Politics are also to blame. Much of the legislation passed so far has done little to strengthen America or weaken Beijing. Rather, it seems designed primarily to help individual politicians appear to be tough on China.
The new Congress will have to rise above political posturing and flashy headlines and instead formulate serious solutions that strengthen U.S. global leadership and protect our country from Beijing’s pernicious influence. At the same time, they must avoid being needlessly provocative or harming American businesses beyond what is necessary to keep America safe and prosperous. The focus should be on quality of legislation rather than quantity of bills.
The top priority should be ensuring America’s own house is in order. Beijing not only believes the U.S. is in decline; it’s counting on it. Only if the U.S. ceases to become the leading global power can China hope to dominate the world.
Unfortunately, our reckless public spending, the hollowing out of our military, and the government’s prioritization of issues like climate change and woke gender ideologies over core national security interests give Beijing reason for optimism. America must curb its addiction to wasting taxpayer dollars on an ever-growing list of expenditures that do little to enhance national security or the well-being of citizens.

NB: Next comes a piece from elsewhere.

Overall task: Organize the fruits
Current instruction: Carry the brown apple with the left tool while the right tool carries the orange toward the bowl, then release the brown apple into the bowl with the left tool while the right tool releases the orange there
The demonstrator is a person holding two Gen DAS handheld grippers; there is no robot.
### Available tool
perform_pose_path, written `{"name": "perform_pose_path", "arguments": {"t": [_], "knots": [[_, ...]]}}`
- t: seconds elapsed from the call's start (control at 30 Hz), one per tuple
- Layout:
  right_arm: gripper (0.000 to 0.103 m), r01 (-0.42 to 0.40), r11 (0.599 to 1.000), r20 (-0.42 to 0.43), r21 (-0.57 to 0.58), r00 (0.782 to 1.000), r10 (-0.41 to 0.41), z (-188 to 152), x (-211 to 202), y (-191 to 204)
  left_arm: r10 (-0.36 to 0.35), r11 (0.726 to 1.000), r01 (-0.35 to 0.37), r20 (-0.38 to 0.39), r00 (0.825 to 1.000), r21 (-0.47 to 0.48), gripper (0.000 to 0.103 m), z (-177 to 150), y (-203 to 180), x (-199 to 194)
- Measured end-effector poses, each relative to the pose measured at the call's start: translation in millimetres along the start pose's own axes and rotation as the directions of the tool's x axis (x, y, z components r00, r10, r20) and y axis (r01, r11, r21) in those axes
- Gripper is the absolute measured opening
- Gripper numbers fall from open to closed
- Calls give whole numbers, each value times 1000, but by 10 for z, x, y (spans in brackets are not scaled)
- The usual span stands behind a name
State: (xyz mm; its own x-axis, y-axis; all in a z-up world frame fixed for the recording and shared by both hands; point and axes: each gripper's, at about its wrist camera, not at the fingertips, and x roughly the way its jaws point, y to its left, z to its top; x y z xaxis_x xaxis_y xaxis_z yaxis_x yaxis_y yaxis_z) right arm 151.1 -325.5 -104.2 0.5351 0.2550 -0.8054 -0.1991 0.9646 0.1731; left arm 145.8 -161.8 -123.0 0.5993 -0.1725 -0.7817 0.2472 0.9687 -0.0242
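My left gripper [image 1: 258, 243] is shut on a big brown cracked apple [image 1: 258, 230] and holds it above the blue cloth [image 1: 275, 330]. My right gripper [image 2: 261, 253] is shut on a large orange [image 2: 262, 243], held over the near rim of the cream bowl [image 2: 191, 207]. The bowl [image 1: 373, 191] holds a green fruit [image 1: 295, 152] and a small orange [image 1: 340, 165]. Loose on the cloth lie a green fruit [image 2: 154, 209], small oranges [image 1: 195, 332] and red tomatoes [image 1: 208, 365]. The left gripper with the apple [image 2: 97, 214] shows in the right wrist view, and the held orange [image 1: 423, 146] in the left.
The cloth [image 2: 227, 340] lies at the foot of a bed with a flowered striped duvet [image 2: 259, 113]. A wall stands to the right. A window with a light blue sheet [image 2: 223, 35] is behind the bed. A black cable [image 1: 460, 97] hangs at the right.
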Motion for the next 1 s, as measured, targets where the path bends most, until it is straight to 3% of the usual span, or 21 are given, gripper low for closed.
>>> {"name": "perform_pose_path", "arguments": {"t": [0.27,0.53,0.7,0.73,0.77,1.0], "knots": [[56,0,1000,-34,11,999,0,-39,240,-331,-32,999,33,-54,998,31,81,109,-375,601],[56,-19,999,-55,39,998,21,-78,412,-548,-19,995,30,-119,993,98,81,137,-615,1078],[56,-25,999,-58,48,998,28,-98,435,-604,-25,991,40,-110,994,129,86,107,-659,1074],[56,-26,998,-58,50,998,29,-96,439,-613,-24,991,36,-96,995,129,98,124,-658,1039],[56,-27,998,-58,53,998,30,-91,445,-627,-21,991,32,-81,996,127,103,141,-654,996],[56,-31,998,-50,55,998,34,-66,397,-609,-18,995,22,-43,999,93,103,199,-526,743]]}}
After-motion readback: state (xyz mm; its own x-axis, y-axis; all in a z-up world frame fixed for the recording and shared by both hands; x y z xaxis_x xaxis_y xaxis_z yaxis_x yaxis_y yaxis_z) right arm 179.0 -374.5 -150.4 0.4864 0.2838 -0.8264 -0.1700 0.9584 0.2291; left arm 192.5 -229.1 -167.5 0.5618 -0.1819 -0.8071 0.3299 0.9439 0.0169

Congress wields the power of the purse and will be crucial in bringing back a sense of fiscal responsibility.
Part of this reprioritization of expenditures must be to modernize and reinforce America’s military without delay. China is rapidly modernizing its military and views the U.S. as its most likely adversary. Yet, our military is no longer structured for a protracted conflict with such a capable rival. China now has a larger navy than the U.S., not to mention being on the cutting edge of some next-generation weapons technologies, such as hypersonic missiles. Congress must put the pieces in place to ensure China never eclipses America as the world’s preeminent military power.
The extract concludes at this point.